Uma delas seria retirar do cálculo do teto alguns tipos de despesa. Está nessa lista, por exemplo, o Censo de 2020 (estimado em R$ 3 bilhões).
Um dos itens mais prejudicados com o aumento das obrigatórias são os investimentos. Em 2020, a rubrica está prevista em R$ 19 bilhões -o menor patamar da história (em 2014, antes da criação do teto, eram R$ 102 bilhões). Para 2021, a equipe econômica estima um cenário ainda mais achatado nas discricionárias.
O presidente da Câmara, Rodrigo Maia (DEM-RJ), afirmou discordar do governo sobre a conveniência de alterar o teto de gastos federal.
Segundo o deputado, a visão externada pelo porta-voz da Presidência, de que a alteração no teto é pensada para que não haja aumento de impostos, está equivocada.
Caso o governo queira ampliar o teto de gastos, aí sim terá que aumentar impostos para ter receita suficiente para cobrir o consequente aumento de despesas, disse.
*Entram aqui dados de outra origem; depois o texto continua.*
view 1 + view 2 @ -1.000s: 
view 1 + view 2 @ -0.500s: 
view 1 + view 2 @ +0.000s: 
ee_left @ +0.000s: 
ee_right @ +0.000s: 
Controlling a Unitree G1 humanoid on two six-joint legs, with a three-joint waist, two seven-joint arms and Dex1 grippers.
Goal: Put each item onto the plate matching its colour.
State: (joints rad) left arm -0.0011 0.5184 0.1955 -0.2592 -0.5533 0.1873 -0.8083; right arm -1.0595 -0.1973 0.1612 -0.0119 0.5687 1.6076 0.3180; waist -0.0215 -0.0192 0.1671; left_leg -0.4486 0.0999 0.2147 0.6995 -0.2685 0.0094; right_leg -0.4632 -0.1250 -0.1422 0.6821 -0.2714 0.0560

Segundo Maia, uma solução seria o governo debater as propostas de desvinculação de gastos federais defendidas por Guedes.
O economista Marcos Mendes, colunista da Folha e que integrou o Ministério da Fazenda de Henrique Meirelles (gestão que implementou o teto), defende que a norma é necessária para manter a dívida pública sob controle.
“Se for tomada a decisão de deixar a despesa crescer acima do teto, haverá a necessidade de aumentar a carga tributária. Do contrário, a dívida pública sairá do controle, com graves consequências sobre o crescimento e a inflação.”
Felipe Salto, diretor-executivo da Instituição Fiscal Independente (IFI, órgão do Senado), lembra que o teto prevê o acionamento de gatilhos para limitar despesas em caso de descumprimento (como impedir concursos). Isso, em sua visão seria importante para conter despesas como as de pessoal.
“Seria muito ruim flexibilizar ou abandonar o teto neste momento”, diz.